* **Task directions**
Print the data below exactly, but only the lines from the one containing "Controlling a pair" down to the one containing "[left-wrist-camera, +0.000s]", inclusive.

* **Extracted entries**
== Segment start ==
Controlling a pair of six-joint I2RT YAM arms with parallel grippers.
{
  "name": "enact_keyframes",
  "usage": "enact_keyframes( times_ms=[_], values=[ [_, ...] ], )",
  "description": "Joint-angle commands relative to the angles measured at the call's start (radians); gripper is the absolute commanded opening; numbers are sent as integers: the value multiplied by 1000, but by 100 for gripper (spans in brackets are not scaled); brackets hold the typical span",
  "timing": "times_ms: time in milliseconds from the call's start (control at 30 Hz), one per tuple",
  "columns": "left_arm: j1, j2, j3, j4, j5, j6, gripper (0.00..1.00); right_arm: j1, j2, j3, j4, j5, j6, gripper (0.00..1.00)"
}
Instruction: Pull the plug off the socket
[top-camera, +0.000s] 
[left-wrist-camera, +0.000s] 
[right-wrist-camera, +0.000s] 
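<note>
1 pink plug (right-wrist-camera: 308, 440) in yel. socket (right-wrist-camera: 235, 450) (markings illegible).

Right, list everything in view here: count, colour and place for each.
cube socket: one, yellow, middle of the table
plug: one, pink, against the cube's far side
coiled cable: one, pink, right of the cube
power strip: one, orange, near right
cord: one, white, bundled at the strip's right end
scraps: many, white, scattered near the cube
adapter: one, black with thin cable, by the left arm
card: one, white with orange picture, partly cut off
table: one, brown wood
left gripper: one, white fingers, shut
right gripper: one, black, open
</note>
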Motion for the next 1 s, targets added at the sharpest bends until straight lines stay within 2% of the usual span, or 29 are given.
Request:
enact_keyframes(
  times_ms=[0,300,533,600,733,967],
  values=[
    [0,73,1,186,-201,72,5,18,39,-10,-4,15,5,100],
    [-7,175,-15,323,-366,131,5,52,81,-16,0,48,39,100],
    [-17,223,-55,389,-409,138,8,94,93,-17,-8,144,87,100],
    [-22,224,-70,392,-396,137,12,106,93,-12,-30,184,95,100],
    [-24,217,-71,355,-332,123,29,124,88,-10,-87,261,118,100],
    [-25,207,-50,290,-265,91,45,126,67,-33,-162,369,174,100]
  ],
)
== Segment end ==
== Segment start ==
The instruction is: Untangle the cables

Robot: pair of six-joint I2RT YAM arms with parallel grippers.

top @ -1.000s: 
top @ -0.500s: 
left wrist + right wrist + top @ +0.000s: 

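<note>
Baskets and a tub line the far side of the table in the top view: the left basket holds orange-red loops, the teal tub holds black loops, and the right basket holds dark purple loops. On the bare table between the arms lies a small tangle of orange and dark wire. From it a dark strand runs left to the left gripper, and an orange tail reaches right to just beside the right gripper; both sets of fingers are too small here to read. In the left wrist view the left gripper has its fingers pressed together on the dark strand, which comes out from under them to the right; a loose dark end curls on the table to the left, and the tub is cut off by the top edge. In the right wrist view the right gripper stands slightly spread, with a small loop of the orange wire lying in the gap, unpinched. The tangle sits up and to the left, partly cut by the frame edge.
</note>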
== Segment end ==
* **The answer**
Controlling a pair of six-joint I2RT YAM arms with parallel grippers.
{
  "name": "enact_keyframes",
  "usage": "enact_keyframes( times_ms=[_], values=[ [_, ...] ], )",
  "description": "Joint-angle commands relative to the angles measured at the call's start (radians); gripper is the absolute commanded opening; numbers are sent as integers: the value multiplied by 1000, but by 100 for gripper (spans in brackets are not scaled); brackets hold the typical span",
  "timing": "times_ms: time in milliseconds from the call's start (control at 30 Hz), one per tuple",
  "columns": "left_arm: j1, j2, j3, j4, j5, j6, gripper (0.00..1.00); right_arm: j1, j2, j3, j4, j5, j6, gripper (0.00..1.00)"
}
Instruction: Pull the plug off the socket
[top-camera, +0.000s] 
[left-wrist-camera, +0.000s] 

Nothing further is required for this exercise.